__What you have to do__
What you return must match the listing below character for character, minus any pictures.

__Data shown__
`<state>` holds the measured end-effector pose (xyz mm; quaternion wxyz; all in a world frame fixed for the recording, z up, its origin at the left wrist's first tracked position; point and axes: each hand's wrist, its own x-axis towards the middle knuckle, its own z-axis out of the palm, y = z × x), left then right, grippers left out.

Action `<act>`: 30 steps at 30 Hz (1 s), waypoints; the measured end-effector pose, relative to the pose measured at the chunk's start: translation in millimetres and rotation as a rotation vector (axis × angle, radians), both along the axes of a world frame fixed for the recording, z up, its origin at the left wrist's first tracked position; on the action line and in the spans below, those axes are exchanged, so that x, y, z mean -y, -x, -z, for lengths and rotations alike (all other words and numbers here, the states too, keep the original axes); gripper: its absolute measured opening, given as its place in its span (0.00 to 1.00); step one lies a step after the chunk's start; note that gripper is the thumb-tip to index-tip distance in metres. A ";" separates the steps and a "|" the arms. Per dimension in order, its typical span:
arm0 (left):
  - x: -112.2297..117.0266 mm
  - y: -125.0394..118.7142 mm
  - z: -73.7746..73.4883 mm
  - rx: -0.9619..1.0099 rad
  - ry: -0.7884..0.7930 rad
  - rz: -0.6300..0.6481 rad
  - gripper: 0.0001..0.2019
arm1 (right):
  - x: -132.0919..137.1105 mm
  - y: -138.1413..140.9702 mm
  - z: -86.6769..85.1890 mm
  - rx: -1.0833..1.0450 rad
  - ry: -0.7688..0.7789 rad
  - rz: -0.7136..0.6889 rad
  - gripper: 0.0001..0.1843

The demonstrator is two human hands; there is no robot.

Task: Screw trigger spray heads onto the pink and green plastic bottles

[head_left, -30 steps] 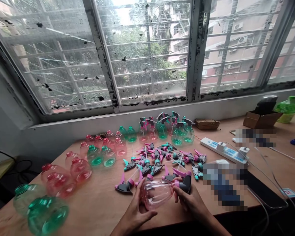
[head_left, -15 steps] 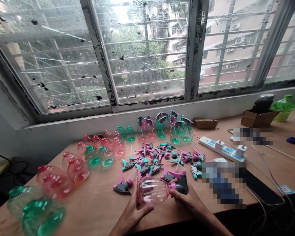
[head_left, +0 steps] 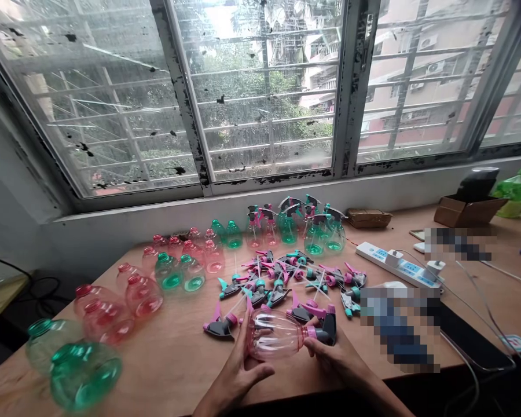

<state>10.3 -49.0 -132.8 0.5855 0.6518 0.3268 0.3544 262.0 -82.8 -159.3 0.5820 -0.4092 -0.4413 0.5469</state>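
Note:
A clear pink spray bottle (head_left: 275, 334) lies on its side in the air just above the table's near edge, its neck to the right. My left hand (head_left: 243, 362) cups the bottle's base, with the thumb stretched along the near side. At the neck, a grey trigger sprayer (head_left: 327, 329) with a pink collar sits against the opening. My right hand (head_left: 330, 347) pinches that collar between thumb and fingers. Just beyond my hands is a pile of loose trigger sprayers (head_left: 278, 281) in grey, pink and teal. One pink-and-grey sprayer (head_left: 220, 325) lies close to my left hand.
Open pink bottles (head_left: 144, 296) and green bottles (head_left: 85, 373) stand on the left. Several bottles with sprayers fitted (head_left: 315, 236) stand by the window wall. To the right are a white power strip (head_left: 397, 266), cables, a black phone (head_left: 473, 336) and a cardboard box (head_left: 466, 209).
The view has shifted slightly, so the table's contents sit a little further right. Both hands keep their hold on the bottle and the sprayer collar.

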 end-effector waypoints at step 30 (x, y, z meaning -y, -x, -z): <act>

__Finished task__
`<state>` holds the measured end-effector pose (xyz mm; quaternion wxyz; all in a world frame fixed for the recording, z up, its origin at the left wrist's first tracked position; point and axes: each hand's wrist, its own x-axis towards the middle knuckle, its own z-axis out of the palm, y = z × x), left then right, grippers left out.

Action `<act>`: 30 steps at 30 Hz (1 s), waypoints; the measured end-effector pose, relative to the pose measured at the chunk's start: translation in millimetres and rotation as a rotation vector (axis × angle, radians), both along the axes of a world frame fixed for the recording, z up, its origin at the left wrist's first tracked position; on the action line and in the spans below, those axes are exchanged, so that x, y, z mean -y, -x, -z, for lengths and rotations alike (all other words and numbers here, the states too, keep the original axes); gripper: its absolute measured opening, given as its place in its span (0.00 to 1.00); step one lies a step after the chunk's start; note that gripper is the thumb-tip to index-tip distance in metres. A ";" separates the steps and a "|" the arms. Per dimension in order, its typical span:
arm0 (left):
  - x: -112.2297..117.0266 mm
  - y: -125.0394..118.7142 mm
  - z: -73.7746..73.4883 mm
  - rx: -0.9619..1.0099 rad
  - ry: -0.7884..0.7930 rad
  - rz: -0.6300..0.6481 rad
  - gripper: 0.0001..0.2019
arm1 (right):
  - x: -132.0919..137.1105 mm
  - y: -138.1413..140.9702 mm
  - z: -86.6769..85.1890 mm
  - rx: -1.0833..1.0450 rad
  - ry: -0.7688..0.7789 rad
  - rz: -0.7136..0.6889 rad
  - gripper: 0.0001..0.1843

The demonstrator is two human hands; there is no robot.

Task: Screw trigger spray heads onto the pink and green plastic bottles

[head_left, -30 steps] 
[head_left, -15 steps] 
[head_left, +0 steps] 

<state>10.3 -49.0 -132.8 0.5855 0.6518 0.3268 0.3544 262.0 -82.8 -159.3 0.5820 -0.4092 -0.4413 0.5469</state>
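Note:
A clear pink spray bottle (head_left: 275, 334) lies on its side in the air just above the table's near edge, its neck to the right. My left hand (head_left: 243, 362) cups the bottle's base, with the thumb stretched along the near side. At the neck, a grey trigger sprayer (head_left: 327, 329) with a pink collar sits against the opening. My right hand (head_left: 330, 347) pinches that collar between thumb and fingers. Just beyond my hands is a pile of loose trigger sprayers (head_left: 278, 281) in grey, pink and teal. One pink-and-grey sprayer (head_left: 220, 325) lies close to my left hand.
Open pink bottles (head_left: 144, 296) and green bottles (head_left: 85, 373) stand on the left. Several bottles with sprayers fitted (head_left: 315, 236) stand by the window wall. To the right are a white power strip (head_left: 397, 266), cables, a black phone (head_left: 473, 336) and a cardboard box (head_left: 466, 209).
The view has shifted slightly, so the table's contents sit a little further right. Both hands keep their hold on the bottle and the sprayer collar.
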
 end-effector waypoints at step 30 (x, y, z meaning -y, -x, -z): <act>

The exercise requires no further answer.